- **ACTIVITY**
In the lines below, look for "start". Copy each line where it appears.

- **STORED DATA**
+ + + + + + +

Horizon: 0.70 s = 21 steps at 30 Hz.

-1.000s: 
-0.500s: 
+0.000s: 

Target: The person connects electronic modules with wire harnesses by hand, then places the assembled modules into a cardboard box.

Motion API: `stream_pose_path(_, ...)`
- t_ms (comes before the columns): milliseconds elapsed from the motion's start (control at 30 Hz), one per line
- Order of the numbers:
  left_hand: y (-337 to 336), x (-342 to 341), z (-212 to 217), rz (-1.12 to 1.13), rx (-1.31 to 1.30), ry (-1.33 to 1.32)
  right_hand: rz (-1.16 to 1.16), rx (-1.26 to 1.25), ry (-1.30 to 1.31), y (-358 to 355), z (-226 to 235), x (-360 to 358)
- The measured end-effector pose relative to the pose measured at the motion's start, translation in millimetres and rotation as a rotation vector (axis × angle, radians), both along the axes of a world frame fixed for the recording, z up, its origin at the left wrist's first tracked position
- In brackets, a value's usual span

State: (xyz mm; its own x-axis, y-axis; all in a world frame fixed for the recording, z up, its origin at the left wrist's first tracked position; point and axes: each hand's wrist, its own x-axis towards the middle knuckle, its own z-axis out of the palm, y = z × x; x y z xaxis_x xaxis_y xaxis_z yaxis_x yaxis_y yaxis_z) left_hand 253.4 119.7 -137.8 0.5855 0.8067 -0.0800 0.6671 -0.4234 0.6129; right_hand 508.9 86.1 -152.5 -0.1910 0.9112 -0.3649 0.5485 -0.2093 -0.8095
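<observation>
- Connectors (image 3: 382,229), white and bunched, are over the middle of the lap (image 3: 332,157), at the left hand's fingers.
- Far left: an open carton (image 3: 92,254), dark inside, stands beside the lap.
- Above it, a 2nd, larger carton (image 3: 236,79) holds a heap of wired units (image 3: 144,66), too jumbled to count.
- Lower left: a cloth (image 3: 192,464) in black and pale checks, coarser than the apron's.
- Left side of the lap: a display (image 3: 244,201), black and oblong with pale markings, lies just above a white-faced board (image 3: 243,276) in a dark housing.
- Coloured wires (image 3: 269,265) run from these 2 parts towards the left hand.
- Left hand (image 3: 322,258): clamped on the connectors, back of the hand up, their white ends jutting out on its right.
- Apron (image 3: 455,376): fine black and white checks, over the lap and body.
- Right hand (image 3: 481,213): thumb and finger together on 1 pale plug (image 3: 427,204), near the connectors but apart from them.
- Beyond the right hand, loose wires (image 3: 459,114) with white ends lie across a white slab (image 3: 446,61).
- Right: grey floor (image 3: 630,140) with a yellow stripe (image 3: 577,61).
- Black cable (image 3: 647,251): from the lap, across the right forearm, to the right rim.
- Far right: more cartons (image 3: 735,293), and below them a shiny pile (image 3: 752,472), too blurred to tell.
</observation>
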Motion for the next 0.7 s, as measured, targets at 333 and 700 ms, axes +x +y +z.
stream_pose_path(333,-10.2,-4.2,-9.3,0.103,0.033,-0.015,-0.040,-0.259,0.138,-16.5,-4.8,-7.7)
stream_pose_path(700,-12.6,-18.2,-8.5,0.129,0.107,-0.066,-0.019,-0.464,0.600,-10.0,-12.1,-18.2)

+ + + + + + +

- **WRITTEN RESPONSE**
- t_ms (comes before the columns): milliseconds elapsed from the motion's start (control at 30 Hz), one per line
- The measured end-effector pose relative to the pose measured at the motion's start, translation in millimetres and rotation as a rotation vector (axis × angle, radians), both along the axes of a world frame fixed for the recording, z up, its origin at the left wrist's first tracked position

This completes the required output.